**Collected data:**

*** Block opens ***

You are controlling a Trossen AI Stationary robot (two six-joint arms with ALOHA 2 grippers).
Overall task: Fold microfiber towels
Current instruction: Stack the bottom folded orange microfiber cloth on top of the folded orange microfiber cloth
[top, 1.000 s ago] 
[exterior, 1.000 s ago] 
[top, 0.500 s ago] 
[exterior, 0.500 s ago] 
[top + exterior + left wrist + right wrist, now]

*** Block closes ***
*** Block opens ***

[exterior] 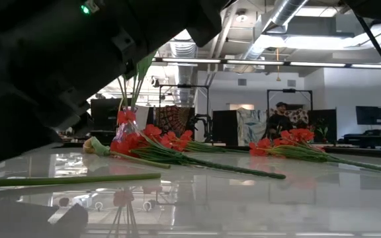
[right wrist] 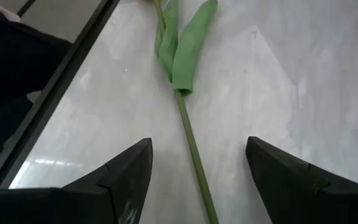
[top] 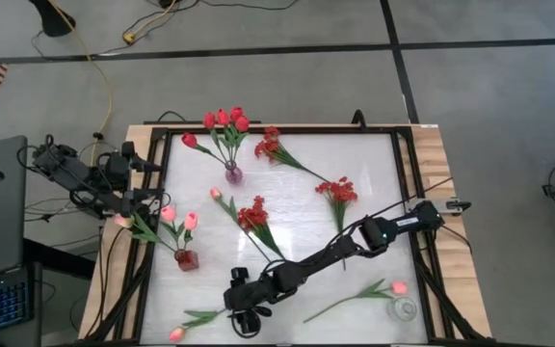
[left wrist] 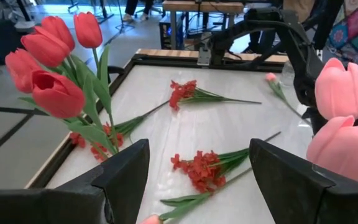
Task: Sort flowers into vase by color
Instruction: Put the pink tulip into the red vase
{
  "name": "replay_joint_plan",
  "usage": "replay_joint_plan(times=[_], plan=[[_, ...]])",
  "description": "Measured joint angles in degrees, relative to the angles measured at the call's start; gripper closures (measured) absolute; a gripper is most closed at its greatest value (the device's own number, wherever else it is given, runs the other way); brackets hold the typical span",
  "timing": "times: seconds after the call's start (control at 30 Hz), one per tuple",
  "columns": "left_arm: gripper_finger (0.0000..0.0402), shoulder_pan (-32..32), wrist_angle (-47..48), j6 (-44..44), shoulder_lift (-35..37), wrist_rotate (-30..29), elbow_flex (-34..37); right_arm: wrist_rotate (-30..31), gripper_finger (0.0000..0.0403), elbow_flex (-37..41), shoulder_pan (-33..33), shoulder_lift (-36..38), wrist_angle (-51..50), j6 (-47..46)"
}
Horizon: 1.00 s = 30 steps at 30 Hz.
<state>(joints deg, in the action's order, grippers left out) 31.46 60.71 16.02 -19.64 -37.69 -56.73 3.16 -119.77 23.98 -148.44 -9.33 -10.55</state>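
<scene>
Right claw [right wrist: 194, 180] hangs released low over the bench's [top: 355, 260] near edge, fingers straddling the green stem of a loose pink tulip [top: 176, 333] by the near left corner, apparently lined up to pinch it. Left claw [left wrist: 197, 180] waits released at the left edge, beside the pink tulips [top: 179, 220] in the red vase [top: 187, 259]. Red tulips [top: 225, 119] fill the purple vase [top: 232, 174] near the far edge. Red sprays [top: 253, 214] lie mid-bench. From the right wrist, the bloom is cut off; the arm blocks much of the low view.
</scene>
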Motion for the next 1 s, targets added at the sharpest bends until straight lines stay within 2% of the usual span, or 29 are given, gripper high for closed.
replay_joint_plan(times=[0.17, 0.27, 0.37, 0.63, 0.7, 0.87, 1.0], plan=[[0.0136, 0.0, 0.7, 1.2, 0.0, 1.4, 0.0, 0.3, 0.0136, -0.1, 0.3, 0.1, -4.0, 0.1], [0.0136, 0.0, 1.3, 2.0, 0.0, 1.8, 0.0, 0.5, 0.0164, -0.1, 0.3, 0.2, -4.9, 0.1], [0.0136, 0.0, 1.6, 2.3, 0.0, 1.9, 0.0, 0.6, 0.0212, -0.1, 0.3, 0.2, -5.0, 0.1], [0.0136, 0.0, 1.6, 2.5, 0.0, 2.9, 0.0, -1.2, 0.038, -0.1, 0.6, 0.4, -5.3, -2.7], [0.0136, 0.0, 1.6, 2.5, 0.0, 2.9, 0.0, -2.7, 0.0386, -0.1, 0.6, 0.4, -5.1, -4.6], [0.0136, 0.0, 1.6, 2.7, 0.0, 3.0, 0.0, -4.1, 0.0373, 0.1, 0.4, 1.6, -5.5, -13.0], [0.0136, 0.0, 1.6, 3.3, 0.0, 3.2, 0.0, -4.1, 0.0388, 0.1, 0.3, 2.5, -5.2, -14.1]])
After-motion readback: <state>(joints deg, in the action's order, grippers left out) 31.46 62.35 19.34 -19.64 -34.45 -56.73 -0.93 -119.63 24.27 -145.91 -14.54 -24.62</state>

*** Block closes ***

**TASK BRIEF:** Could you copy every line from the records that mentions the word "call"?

**OUTPUT:**
  "description": "Measured joint angles in degrees, relative to the angles measured at the call's start; gripper closures (measured) absolute; a gripper is most closed at its greatest value (the device's own number, wherever else it is given, runs the other way); brackets hold the typical span",
  "timing": "times: seconds after the call's start (control at 30 Hz), one per tuple",

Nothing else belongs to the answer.